Little Boxes by Karla Stover

Every morning my husband and I drive out to the woods and walk our dog. There is always so much interesting stuff to see. Like right now, mushrooms are everywhere. And all summer long wild flowers bloom, my favorites being a shrub called ocean spray and madrone, a tree native to the Pacific Coast from British Columbia to Northern California. Right now it has clusters of red berries which many birds love. However, all waxing nostalgic aside, to get to the forest, we have to drive past new housing developments. (Hear me heave a heavy sigh).

It’s not that I don’t want people to have homes; it’s just that they all look alike; right down to the colors they are painted.  They make me harken back to a song called “Little Boxes” that my mother used to sing. A woman named Malvina Reynolds wrote it in 1962 for her friend Pete Seeger and when in 1963 he released his cover version, “Little Boxes” became a hit.

The song was written as a “political satire about the development of suburbia and associated conformist middle-class attitudes. It mocks suburban tract housing as ‘little boxes’ of different colors ‘all made out of ticky-tacky’, and which ‘all look just the same.’” “Ticky-tacky" was “a reference to the shoddy material supposedly used in the construction of the houses.” I’m not saying the ones we pass were built of shoddy material, it’s just that they’re boring to look at and don’t have yards where children can play.

An interesting bit of trivia. In addition to being an adjective for 'poor quality,' shoddy is also a noun for "an inferior quality yarn or fabric made from the shredded fiber of waste woolen cloth or clippings.  Mattresses used to be filled with shoddy. 
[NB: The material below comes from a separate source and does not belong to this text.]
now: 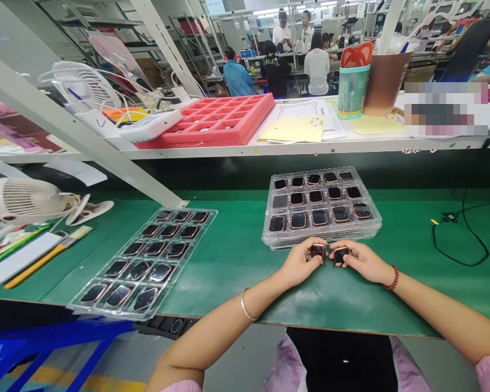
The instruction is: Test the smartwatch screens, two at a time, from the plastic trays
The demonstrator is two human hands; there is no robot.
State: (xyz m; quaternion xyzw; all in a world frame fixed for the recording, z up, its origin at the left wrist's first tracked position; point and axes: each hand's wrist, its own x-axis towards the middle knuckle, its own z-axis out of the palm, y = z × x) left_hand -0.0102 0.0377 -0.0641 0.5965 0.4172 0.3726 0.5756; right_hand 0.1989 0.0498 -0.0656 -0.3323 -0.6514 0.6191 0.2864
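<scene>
My left hand [301, 262] rests on the green table and pinches a small square watch case [319, 251] with a dark screen and copper rim. Right beside it, my right hand [361, 260] grips a second watch case [340, 255] of the same kind. Both hands lie just in front of a stack of clear plastic trays [373, 228] filled with several such cases. A second clear tray [207, 224] with several dark cases lies slanted to the left, away from both hands.
A white fan [26, 198], a brush [49, 256] and pens lie at far left. The raised shelf behind carries a red foam tray [220, 121], papers [296, 129] and cups [353, 87]. A black cable [465, 239] trails at right. Several people sit at benches in the background.
</scene>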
When the song hit the airwaves (it reached number 70 in the Billboard Hot 100), there were three opinions: a fellow satirist named satirist Tom Lehrer described it as “the most sanctimonious song ever written.” Leher probably knew whereof he spoke; his songs included, “There’s a Delta for Every Epsilon,” “The Love Song of the Physical Anthropologist” and “Dodging the Draft at Harvard.” Meanwhile, an unnamed university professor said, “I've been lecturing my classes about middle-class conformity for a whole semester. Here's a song that says it all in 1½ minutes.” And historian Nell Irvin Painter offered her thoughts, pointing out “that the conformity described in ‘Little Boxes” was not entirely a bad thing, and in the case of suburbia, “it was a sameness to be striven toward.”
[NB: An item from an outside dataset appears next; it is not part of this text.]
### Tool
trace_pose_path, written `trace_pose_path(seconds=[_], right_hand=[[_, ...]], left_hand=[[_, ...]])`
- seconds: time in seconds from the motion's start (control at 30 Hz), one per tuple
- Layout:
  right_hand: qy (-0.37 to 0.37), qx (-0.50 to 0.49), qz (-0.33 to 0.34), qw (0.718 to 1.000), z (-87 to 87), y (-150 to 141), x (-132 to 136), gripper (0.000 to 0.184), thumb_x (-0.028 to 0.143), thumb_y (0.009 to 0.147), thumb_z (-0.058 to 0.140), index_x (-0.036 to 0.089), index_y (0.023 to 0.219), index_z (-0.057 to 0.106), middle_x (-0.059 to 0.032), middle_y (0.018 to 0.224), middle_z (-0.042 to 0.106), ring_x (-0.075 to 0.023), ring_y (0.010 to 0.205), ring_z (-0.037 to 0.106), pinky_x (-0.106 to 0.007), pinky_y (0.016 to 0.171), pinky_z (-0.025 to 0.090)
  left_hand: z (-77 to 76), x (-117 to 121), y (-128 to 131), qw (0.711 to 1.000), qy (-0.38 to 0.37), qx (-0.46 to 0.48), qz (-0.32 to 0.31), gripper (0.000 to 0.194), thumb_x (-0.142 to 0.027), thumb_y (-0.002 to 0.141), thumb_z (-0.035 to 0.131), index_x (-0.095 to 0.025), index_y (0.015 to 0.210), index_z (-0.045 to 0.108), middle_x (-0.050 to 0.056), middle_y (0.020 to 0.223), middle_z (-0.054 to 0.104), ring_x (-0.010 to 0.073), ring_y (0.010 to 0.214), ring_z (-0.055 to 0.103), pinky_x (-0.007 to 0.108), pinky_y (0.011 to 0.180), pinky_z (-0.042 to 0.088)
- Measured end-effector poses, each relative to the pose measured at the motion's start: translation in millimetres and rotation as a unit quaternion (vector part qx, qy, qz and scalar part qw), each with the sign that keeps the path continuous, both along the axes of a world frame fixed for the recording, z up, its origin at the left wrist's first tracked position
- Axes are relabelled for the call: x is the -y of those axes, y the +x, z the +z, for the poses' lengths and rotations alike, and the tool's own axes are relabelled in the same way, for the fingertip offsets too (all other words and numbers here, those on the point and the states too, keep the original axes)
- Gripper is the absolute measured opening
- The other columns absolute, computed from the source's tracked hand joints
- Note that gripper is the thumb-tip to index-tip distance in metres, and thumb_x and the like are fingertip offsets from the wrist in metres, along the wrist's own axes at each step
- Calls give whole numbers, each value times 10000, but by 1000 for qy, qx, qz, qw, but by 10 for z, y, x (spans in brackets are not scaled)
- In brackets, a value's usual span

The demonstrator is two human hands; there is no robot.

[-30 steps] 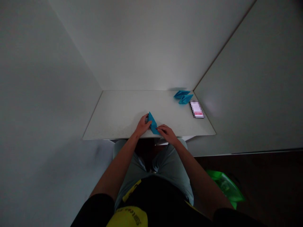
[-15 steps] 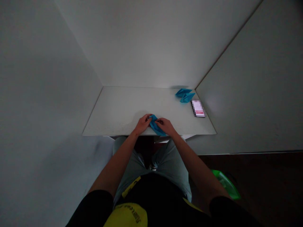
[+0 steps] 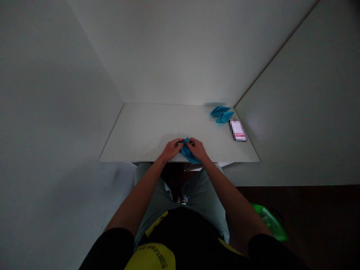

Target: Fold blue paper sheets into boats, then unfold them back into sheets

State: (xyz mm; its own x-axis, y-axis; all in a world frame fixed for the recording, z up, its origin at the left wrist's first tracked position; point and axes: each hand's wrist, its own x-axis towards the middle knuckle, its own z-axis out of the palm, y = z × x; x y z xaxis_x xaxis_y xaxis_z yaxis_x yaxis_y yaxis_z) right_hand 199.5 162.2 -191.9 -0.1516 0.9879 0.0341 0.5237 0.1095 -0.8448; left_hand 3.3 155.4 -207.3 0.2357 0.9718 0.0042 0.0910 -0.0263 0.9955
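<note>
A folded piece of blue paper lies at the near edge of the white table, right in front of me. My left hand pinches its upper left side with bent fingers. My right hand grips it from the right, fingers curled over its top. The two hands almost meet above the paper, and most of it is hidden under them.
Two finished blue paper shapes sit in the far right corner of the table. A phone with a lit screen lies just in front of them by the right wall. White walls close in on three sides. A green bag lies on the dark floor to my right.
My right hand has slid up along the blue paper to meet my left hand. The paper, spread out as a long pointed shape before, is now bunched smaller between both hands.
</note>
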Motion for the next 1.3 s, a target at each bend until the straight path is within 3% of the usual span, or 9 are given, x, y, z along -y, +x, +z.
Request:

If these comments were about writing they would” warn about conformity, (I’m reminded of the Evanovich series) scoff at piety, ( The ‘Father Tim’ books were huge hits when they came out), or embrace “sameness,” (every cozy ever written.)

Which would you choose?



  1. nteresting bit here. I lived years ago near one of those developments and we sand that song on the school bus. Keep writing

  2. There was a French song in the 70s, describing the sameness of the houses in the north of France. It was also about the sameness of the people, but it pointed out that it was out of a spirit of equality, and it focused on the light in their hearts, rather than flaunting their possessions. It was titled LES GENS DU NORD (The people of the north). Your post reminded me of that song.

  3. Same is happening in the area where I live, these ugly buildings they call town houses are popping up everywhere--limited parking space and almost no gardens. I suppose it is making the most out of limited space, but give me the old tree lined avenues any day.